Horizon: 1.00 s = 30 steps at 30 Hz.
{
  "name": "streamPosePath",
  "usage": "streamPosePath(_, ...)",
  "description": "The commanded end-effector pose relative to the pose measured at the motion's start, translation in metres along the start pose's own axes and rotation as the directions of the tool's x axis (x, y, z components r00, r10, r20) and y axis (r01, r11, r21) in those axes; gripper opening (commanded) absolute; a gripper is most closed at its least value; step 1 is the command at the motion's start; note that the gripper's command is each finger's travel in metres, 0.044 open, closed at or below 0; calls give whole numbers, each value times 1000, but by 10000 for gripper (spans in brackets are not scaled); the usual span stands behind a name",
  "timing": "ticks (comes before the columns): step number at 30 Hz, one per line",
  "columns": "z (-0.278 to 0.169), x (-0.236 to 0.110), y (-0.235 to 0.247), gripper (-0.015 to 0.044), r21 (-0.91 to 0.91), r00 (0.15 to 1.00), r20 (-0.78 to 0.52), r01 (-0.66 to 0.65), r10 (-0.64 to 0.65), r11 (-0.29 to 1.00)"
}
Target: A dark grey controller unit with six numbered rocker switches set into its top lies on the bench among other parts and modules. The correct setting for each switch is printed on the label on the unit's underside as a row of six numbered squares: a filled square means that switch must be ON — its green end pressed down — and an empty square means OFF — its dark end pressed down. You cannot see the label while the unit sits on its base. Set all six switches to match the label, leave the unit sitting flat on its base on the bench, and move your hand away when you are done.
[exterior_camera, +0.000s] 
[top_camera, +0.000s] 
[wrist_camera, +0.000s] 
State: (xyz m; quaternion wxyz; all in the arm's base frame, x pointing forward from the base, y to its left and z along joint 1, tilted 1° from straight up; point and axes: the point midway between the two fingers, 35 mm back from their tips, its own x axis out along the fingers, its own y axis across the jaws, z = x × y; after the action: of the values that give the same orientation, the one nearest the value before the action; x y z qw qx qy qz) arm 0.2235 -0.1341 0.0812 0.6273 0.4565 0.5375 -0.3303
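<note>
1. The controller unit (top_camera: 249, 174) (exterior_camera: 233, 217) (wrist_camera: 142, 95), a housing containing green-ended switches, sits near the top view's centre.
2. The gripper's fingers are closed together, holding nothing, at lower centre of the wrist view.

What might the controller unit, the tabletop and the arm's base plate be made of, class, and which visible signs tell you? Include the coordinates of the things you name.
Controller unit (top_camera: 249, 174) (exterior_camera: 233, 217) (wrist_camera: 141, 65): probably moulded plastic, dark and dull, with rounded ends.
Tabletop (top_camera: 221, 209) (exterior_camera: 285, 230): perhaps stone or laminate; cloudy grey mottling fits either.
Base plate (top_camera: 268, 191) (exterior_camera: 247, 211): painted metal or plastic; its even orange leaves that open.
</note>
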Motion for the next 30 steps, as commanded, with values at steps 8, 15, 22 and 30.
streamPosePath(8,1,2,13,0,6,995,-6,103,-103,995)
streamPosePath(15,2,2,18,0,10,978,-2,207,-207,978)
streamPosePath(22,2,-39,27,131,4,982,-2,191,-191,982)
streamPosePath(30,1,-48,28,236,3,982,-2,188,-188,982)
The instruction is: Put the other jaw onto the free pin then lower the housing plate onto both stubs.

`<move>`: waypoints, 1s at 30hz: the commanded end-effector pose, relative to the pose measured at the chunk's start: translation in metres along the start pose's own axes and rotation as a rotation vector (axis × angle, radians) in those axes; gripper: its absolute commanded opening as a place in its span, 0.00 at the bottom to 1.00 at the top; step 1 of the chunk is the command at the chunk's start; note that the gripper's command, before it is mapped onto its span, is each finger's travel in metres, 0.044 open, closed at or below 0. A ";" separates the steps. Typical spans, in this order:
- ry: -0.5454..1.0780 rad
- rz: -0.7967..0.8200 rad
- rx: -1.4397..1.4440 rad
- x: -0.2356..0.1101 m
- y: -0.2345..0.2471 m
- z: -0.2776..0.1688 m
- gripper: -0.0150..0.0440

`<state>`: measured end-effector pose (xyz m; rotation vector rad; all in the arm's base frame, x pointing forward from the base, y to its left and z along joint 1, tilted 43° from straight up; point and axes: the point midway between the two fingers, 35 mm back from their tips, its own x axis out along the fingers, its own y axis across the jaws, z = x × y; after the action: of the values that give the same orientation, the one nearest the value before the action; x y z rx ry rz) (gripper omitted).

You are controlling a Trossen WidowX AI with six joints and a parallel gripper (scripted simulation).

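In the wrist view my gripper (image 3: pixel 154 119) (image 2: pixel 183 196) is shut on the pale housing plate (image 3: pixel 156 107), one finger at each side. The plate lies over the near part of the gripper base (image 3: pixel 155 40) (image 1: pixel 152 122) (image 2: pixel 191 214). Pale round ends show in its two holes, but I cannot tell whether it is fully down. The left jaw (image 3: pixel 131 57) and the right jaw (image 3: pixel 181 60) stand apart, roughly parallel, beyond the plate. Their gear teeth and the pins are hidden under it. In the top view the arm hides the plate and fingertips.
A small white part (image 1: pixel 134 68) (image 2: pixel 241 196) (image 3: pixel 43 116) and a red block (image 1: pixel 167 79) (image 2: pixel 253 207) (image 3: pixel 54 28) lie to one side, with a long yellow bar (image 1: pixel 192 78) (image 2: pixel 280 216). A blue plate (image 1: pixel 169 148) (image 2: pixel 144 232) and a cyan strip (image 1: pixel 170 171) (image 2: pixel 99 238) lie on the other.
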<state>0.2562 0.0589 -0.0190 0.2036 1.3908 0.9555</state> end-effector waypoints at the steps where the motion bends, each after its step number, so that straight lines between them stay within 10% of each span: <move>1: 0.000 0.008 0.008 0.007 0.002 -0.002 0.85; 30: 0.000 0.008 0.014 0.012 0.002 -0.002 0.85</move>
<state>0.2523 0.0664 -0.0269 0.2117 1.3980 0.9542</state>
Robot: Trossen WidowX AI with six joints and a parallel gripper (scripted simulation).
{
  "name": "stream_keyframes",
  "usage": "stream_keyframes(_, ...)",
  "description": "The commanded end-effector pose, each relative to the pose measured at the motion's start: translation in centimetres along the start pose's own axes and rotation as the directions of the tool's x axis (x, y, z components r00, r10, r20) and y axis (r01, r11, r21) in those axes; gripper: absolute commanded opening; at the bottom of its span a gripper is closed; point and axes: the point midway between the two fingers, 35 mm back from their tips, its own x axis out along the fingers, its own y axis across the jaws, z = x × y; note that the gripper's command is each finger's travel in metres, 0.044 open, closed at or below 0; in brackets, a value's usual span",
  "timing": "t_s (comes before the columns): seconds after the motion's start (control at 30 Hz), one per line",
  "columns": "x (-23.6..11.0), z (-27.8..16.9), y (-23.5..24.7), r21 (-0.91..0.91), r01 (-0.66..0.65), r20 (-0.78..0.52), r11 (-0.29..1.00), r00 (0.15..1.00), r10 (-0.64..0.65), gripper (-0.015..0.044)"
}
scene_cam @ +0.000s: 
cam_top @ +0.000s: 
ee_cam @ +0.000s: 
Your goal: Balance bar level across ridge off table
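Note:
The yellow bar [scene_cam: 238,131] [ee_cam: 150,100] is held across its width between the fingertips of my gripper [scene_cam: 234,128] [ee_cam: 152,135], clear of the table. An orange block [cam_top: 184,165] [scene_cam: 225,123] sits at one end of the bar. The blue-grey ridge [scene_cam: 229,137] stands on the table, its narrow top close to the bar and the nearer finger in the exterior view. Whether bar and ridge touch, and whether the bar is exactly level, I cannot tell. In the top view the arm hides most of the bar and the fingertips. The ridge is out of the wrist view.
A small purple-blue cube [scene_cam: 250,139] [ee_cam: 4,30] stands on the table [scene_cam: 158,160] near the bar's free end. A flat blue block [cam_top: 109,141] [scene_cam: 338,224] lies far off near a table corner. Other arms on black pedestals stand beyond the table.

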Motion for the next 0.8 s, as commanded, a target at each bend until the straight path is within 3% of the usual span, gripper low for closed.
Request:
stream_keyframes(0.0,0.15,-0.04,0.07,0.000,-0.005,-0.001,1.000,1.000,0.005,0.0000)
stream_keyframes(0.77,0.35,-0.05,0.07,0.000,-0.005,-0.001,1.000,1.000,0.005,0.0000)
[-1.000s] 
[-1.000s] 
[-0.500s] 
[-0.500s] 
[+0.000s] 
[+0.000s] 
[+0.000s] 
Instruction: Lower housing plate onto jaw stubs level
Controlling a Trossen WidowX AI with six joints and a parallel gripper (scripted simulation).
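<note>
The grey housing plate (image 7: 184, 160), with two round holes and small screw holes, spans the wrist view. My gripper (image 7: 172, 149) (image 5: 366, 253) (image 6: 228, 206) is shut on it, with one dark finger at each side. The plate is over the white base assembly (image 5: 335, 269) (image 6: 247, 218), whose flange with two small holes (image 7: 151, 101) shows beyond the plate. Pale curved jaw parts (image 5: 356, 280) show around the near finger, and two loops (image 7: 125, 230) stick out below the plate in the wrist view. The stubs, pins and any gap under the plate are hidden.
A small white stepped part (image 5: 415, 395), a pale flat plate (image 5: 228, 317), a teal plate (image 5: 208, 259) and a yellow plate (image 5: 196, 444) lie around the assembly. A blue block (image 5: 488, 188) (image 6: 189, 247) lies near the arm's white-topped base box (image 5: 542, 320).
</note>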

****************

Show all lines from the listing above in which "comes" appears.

RESPONSE
  "timing": "ticks (comes before the columns): step number at 30 Hz, one per line",
  "timing": "t_s (comes before the columns): seconds after the motion's start (control at 30 Hz), one per line",

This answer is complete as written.